Online marketing is all about testing what works. Failure is part of that process. A case study about why a site failed and whether it can be brought back to life
You’ve probably had a website or online project that failed to take off in the way that you initially expected it to.
From the idea implanting itself into your brain, to the registering of the domain name and building of the website. You are full of giddy excitement. You are convinced that this one will be a ‘winner'
This site will be the site that will finally help you retire before 30/40. Or settle on that small tropical island. Or (insert dream here).
Donotbuythis.com was not that site for me.
Do Not Buy This is a product website with the strapline: The ultimate list of awesome stuff you don’t need.
The site showcases geeky/luxury/fun/stupid products & gadgets. The reasoning behind the name, Do not buy this, was that these were items you did not actually need. But you probably wanted them anyway.
The products on the site could usually be found on Amazon or Firebox. So the site made money by refering people to the product as an affiliate.
It’s certainly not an original idea.
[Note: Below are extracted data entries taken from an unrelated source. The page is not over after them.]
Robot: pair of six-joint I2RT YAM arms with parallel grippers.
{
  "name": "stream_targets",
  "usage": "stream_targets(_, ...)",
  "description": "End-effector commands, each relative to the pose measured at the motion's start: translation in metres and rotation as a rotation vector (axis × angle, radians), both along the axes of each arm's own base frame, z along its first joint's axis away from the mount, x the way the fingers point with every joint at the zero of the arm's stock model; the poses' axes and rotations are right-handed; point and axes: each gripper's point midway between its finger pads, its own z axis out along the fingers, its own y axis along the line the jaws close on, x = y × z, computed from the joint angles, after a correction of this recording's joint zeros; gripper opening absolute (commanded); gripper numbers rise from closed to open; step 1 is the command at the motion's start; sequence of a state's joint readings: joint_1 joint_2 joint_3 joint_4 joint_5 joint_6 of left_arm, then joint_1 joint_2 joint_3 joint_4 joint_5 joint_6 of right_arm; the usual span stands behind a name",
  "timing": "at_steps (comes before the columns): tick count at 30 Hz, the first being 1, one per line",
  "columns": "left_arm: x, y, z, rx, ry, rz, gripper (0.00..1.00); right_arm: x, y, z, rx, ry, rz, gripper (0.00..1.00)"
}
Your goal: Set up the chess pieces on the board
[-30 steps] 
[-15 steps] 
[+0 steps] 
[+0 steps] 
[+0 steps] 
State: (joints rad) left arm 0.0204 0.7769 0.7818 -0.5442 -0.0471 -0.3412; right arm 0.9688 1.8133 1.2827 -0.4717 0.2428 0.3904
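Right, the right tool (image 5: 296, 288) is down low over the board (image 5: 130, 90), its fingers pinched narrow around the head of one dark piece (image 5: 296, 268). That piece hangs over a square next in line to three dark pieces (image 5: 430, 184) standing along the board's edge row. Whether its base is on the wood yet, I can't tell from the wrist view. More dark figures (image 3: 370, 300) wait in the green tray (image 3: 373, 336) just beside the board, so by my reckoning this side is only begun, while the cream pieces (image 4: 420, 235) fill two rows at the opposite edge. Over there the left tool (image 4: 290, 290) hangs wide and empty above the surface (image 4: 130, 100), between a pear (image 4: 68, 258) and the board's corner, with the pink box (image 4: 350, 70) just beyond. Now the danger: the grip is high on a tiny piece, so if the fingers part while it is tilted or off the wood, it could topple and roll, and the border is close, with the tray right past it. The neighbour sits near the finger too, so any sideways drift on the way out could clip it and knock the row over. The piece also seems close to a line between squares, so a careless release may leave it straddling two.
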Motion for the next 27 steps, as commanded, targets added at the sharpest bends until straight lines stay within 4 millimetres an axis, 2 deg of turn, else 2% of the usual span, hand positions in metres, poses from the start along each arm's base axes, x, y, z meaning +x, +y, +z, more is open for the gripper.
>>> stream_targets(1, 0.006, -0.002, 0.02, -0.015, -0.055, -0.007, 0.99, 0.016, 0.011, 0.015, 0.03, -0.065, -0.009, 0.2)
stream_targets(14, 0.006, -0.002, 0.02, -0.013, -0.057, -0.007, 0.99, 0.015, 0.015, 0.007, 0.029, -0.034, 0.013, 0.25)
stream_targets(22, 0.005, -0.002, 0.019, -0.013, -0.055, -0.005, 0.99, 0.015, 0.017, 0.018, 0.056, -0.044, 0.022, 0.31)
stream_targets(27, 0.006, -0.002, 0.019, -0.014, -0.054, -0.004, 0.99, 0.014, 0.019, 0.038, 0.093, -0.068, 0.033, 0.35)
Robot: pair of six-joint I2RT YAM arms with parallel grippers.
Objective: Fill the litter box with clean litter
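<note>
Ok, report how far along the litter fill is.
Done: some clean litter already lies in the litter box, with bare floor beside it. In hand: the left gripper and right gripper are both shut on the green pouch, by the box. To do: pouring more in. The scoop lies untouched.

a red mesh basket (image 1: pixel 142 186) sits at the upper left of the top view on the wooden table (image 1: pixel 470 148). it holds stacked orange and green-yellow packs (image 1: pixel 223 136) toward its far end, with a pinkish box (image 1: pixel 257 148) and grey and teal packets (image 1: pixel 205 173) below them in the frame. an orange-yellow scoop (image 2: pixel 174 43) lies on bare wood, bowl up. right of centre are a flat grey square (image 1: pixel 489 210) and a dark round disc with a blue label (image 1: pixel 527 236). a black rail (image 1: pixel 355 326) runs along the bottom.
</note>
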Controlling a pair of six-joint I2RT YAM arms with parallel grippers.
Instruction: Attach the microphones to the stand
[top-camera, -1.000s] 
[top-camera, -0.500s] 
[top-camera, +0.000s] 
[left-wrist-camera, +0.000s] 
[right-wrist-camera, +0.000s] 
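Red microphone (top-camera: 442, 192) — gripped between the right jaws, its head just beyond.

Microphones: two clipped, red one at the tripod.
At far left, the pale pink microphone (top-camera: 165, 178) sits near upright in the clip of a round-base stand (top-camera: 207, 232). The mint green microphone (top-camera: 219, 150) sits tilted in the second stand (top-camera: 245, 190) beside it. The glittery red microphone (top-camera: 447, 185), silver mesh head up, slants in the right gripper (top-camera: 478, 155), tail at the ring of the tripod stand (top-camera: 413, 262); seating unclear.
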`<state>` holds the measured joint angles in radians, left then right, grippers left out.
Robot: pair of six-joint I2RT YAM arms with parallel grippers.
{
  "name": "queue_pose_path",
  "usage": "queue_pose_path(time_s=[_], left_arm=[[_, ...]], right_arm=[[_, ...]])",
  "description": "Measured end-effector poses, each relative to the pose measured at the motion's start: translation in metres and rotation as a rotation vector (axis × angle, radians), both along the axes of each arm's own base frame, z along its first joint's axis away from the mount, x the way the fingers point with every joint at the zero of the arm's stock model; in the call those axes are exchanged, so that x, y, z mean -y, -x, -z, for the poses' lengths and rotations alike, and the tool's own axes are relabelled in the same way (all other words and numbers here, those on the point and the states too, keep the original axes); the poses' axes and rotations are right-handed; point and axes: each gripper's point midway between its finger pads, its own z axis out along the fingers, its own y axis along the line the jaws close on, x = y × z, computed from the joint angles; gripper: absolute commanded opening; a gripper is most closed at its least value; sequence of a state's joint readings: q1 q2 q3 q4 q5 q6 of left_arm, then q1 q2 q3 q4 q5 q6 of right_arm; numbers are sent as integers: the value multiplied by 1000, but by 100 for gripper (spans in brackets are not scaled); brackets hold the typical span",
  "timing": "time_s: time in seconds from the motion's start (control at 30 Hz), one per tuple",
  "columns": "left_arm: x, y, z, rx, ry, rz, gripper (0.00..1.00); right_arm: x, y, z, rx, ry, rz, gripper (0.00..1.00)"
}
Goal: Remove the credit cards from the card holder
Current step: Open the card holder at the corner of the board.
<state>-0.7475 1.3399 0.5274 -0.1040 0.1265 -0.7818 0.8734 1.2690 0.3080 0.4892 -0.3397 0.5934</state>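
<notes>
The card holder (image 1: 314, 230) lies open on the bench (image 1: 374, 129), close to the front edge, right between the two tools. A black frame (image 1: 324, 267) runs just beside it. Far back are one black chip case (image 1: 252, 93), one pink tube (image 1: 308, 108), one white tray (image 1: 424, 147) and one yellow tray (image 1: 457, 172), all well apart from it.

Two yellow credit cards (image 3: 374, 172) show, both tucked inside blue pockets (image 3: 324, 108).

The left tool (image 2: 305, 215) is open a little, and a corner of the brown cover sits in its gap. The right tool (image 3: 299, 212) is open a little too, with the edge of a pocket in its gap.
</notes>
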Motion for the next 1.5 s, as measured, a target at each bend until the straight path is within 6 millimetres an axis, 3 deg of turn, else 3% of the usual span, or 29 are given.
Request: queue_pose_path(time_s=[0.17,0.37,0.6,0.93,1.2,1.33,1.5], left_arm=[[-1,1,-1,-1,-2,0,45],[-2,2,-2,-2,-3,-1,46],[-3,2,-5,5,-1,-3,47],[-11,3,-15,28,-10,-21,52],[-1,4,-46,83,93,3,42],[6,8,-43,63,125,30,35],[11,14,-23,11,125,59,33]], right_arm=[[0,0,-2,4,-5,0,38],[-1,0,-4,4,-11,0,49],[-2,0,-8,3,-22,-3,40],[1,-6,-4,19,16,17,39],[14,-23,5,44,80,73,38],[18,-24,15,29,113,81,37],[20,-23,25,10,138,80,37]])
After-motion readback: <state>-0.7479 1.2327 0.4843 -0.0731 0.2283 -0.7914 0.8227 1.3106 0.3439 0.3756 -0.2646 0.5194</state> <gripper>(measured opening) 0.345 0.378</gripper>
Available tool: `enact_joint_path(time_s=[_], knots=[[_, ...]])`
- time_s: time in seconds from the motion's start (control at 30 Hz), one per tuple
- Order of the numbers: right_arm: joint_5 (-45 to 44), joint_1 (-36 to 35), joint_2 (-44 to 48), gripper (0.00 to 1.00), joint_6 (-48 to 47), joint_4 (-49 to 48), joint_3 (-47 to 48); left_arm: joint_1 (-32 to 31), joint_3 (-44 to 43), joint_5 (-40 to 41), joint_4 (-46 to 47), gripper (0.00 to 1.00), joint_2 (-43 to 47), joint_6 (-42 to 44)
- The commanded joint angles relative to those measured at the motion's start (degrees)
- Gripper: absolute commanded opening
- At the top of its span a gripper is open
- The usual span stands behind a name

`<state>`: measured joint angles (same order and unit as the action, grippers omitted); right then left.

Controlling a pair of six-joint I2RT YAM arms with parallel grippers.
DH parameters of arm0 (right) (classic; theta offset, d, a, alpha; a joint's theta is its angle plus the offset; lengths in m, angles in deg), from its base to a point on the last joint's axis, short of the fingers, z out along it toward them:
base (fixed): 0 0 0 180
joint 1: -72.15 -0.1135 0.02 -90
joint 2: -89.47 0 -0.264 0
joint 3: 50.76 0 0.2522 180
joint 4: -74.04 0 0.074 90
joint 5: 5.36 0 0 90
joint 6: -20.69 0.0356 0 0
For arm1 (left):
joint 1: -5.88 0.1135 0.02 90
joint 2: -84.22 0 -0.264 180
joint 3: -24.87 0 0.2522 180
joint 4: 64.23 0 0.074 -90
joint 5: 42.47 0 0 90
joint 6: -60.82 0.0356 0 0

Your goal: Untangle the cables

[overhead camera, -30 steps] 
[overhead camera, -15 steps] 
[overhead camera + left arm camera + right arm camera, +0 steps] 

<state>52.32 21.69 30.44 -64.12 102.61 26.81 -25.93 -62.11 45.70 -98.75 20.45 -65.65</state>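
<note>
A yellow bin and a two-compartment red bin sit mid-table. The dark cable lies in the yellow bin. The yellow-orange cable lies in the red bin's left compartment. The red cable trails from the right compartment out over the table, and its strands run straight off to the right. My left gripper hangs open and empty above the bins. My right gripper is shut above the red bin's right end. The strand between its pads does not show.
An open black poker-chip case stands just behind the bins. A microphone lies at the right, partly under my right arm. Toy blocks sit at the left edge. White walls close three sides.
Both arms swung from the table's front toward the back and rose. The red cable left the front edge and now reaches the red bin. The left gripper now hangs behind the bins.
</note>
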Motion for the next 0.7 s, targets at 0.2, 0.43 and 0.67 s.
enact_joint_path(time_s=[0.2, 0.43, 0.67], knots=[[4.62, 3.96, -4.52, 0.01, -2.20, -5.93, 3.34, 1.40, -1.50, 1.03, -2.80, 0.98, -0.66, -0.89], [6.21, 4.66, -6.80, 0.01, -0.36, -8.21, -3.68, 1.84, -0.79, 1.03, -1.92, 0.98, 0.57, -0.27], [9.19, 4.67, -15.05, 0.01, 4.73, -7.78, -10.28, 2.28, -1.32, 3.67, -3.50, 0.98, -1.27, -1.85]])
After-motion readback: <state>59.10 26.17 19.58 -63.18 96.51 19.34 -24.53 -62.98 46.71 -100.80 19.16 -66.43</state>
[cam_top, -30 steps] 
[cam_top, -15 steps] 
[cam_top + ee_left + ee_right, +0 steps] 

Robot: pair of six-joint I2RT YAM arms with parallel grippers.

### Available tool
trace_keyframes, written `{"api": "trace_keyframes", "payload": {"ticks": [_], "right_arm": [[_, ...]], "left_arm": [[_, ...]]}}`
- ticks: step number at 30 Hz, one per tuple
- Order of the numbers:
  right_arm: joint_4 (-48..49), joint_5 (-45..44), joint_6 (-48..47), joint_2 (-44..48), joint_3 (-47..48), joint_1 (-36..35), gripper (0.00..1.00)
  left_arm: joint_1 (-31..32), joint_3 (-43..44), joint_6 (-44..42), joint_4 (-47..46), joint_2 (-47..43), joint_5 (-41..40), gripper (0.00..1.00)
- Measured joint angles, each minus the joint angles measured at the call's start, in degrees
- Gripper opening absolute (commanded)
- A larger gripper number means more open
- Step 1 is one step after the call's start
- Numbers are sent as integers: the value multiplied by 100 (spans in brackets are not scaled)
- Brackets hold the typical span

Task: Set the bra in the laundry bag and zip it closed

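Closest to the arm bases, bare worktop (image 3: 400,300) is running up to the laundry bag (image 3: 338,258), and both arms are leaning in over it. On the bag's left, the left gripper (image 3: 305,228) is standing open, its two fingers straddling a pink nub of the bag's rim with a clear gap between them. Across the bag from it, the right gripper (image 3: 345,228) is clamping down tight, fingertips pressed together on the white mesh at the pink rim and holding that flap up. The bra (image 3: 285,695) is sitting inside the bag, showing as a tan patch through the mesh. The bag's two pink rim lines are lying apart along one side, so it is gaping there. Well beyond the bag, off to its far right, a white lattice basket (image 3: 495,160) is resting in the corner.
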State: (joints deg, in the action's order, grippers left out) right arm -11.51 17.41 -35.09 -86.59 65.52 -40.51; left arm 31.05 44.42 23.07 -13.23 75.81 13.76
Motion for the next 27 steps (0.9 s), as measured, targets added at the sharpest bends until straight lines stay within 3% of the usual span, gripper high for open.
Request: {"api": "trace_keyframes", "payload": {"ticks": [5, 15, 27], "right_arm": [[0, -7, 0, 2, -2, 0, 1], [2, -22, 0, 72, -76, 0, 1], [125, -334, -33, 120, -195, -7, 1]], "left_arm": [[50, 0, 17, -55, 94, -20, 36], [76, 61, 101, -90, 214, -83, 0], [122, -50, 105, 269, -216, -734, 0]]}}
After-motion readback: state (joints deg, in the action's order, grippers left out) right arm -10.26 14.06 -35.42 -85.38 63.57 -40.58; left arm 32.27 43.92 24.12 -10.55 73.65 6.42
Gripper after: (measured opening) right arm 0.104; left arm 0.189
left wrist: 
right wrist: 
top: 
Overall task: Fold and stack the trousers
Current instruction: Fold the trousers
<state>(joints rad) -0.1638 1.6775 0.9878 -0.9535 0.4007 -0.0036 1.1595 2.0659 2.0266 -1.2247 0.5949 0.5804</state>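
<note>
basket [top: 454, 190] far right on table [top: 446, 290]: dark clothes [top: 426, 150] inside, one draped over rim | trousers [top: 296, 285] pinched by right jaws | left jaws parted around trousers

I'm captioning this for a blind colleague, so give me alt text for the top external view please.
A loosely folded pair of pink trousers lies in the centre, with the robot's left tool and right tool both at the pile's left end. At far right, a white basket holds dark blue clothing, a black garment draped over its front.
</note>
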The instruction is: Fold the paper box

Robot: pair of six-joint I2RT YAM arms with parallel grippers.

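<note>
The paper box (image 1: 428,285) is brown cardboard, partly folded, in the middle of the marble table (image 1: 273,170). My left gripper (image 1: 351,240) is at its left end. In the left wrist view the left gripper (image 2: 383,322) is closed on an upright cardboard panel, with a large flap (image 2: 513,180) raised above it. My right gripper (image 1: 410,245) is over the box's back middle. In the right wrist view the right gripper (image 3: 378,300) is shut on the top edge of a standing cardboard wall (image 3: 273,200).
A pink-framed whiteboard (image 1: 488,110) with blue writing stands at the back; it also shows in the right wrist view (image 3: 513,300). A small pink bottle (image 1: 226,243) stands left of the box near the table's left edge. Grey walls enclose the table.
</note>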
The market leader for product sites like this is thisiswhyimbroke.com which is rumoured to make $20k a month.
I was not the only prospector in this gold rush, many similar sites popped up around the same time. But at the time I strongly believed that my site would be better. Giving the user extra value with my selection of products and interesting reviews all packaged together on a nicely designed site.
But it wasn’t to be.
The market was indeed saturated and I wasn’t going to be retiring thanks to this website anytime soon. After spending time building it and writing several product reviews it seemed like this site was going nowhere fast.
So I gave up. Left it to its own fate in the wild. Uncared for and alone.
In December 2014 after reading Chris Guthrie’s blog about his huge Amazon.com success, I was reminded about the website that I had so excitedly created but then left to fester.
So I decided to pay a little visit.
I cringed at the design. What I thought looked decent a few years ago looks dated to me now. It could be so much cleaner.
The content though was actually pretty good. Some of it even mildly amusing - even if i do say so myself!!!
Some of the pages had even picked up some good comments on the facebook social plugin I had installed. There was clearly some social interest.
Next I checked the site’s Amazon affiliate scheme earnings.
The biggest issue with the site was the monetisation strategy with Amazon. I never felt the return i was getting was worth pursuing compared with the amount of money i was bringing in with Adsense and other affiliate type sites. So I kept my focus on those instead.
However, over time it had consistently trickled sales. Even in its abandoned state!
In the space of 2 years from late 2012 to late 2014 it had made $667.42 in commissions from Amazon. And some Firebox commissions too.
Not in any way a life changing amount of money but certainly a nice discovery from a site I had abandoned.
So why did this site not become the consistent earner I had originally hoped it would?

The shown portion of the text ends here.